**EXERCISE DIRECTIONS**
Lines below that include "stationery" are the answer; copy each one.

Collected data entries
★ ★ ★ ★ ★ ★ ★
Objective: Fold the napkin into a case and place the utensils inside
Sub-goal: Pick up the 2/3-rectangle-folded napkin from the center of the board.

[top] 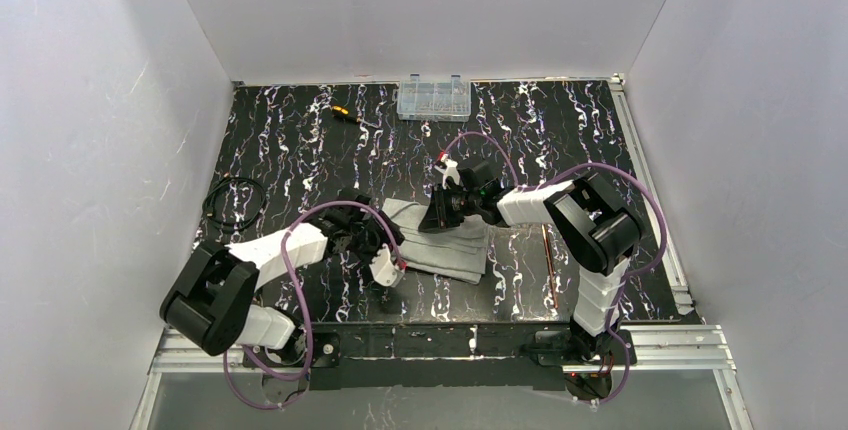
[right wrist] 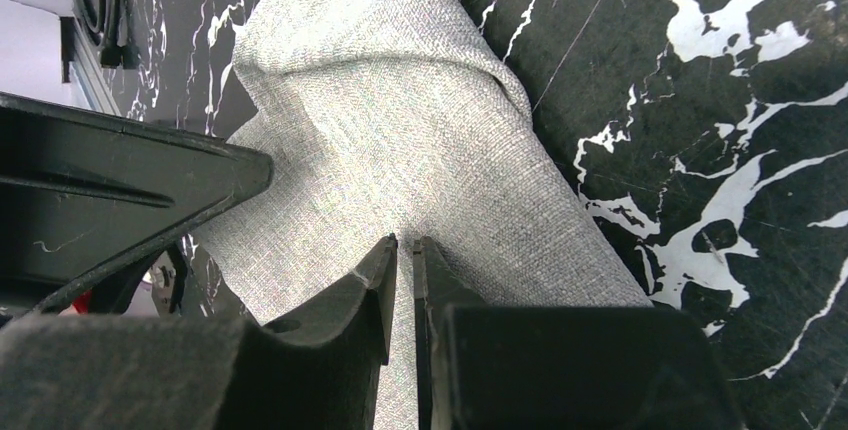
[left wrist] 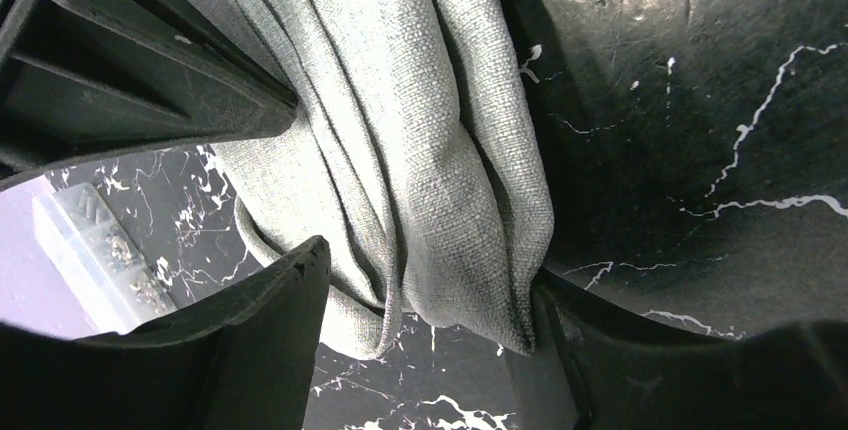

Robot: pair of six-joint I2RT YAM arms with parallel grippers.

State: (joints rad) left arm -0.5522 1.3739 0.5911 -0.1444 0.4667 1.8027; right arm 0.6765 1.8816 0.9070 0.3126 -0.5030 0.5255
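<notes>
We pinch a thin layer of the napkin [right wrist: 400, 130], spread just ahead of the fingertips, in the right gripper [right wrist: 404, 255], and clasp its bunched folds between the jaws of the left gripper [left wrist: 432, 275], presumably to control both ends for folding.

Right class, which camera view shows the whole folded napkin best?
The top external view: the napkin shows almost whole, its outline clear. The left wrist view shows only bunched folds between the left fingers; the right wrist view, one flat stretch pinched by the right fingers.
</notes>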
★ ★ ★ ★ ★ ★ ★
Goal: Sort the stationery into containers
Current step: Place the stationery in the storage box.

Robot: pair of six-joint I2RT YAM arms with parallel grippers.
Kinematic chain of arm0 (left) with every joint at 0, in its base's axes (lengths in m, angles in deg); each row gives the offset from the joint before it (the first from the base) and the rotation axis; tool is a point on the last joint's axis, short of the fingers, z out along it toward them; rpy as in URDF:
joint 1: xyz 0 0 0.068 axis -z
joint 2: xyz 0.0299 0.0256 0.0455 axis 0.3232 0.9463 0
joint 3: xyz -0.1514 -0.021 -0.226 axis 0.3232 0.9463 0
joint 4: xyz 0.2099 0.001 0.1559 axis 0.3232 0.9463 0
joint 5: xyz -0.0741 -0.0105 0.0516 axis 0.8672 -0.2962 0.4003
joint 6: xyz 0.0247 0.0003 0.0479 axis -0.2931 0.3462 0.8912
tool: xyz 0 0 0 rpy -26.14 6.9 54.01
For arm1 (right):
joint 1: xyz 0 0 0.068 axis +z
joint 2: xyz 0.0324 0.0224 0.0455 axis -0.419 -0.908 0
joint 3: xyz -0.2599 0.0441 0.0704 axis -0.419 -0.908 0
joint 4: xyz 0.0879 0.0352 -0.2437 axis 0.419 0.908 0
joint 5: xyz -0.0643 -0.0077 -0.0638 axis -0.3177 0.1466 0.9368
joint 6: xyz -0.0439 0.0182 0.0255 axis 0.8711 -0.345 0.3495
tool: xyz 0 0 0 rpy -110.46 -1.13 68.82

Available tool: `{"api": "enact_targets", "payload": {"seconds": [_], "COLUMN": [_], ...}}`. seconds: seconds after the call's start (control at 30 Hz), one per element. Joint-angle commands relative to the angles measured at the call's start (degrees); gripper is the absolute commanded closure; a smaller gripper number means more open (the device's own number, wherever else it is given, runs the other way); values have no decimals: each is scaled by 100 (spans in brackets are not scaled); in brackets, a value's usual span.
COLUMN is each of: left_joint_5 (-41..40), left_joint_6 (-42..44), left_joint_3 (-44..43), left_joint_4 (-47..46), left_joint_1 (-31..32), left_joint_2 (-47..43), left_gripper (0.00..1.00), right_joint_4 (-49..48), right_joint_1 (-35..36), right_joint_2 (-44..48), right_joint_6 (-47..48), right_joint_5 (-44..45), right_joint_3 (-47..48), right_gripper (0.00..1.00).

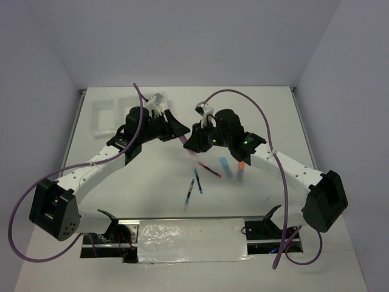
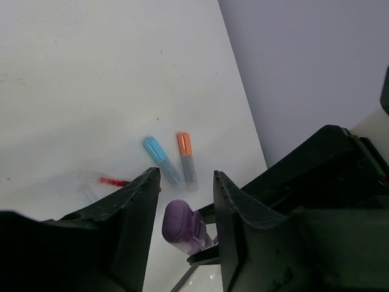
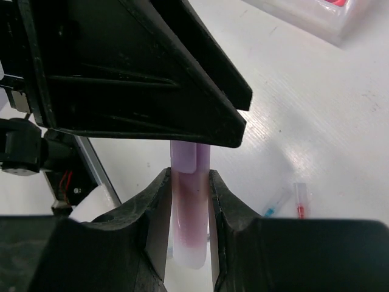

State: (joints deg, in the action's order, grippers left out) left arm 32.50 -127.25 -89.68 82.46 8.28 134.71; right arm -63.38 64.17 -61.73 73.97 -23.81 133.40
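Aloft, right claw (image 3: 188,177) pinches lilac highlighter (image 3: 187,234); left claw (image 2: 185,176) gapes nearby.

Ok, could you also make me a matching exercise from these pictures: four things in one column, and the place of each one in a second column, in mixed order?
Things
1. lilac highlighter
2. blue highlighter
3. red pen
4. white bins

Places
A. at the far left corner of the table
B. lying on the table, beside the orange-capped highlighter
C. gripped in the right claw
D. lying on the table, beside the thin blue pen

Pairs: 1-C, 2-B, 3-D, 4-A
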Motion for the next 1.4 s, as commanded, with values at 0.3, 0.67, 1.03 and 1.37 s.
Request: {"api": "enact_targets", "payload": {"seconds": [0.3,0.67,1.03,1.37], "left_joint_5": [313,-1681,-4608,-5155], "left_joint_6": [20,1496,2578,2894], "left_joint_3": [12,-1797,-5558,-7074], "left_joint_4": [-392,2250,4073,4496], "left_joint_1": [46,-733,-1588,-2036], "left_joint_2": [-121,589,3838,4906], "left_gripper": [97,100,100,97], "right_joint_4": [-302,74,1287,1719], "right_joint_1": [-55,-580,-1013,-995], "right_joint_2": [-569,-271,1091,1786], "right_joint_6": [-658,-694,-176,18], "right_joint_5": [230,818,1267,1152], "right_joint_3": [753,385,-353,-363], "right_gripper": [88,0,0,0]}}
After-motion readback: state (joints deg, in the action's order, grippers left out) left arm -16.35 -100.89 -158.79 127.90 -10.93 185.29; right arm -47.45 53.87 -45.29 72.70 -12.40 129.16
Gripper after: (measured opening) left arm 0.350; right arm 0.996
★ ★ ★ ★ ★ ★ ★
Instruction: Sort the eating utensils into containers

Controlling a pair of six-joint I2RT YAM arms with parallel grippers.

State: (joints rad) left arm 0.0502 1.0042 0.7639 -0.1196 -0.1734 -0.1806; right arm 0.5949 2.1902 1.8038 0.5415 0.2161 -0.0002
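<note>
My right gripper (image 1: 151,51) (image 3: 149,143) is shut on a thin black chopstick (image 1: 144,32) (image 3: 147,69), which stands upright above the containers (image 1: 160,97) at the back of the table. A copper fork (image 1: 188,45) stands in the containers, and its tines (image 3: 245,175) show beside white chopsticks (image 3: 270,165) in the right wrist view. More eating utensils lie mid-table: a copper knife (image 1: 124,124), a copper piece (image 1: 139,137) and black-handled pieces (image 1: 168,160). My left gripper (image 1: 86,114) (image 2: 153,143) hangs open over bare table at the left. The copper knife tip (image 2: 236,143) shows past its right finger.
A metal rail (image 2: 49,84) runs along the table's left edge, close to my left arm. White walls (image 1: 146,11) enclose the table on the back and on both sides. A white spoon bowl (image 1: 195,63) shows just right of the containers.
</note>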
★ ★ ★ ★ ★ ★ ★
**FINISHED EXERCISE**
Goal: Sort the stationery into containers
Current step: Place the stationery in the storage box.

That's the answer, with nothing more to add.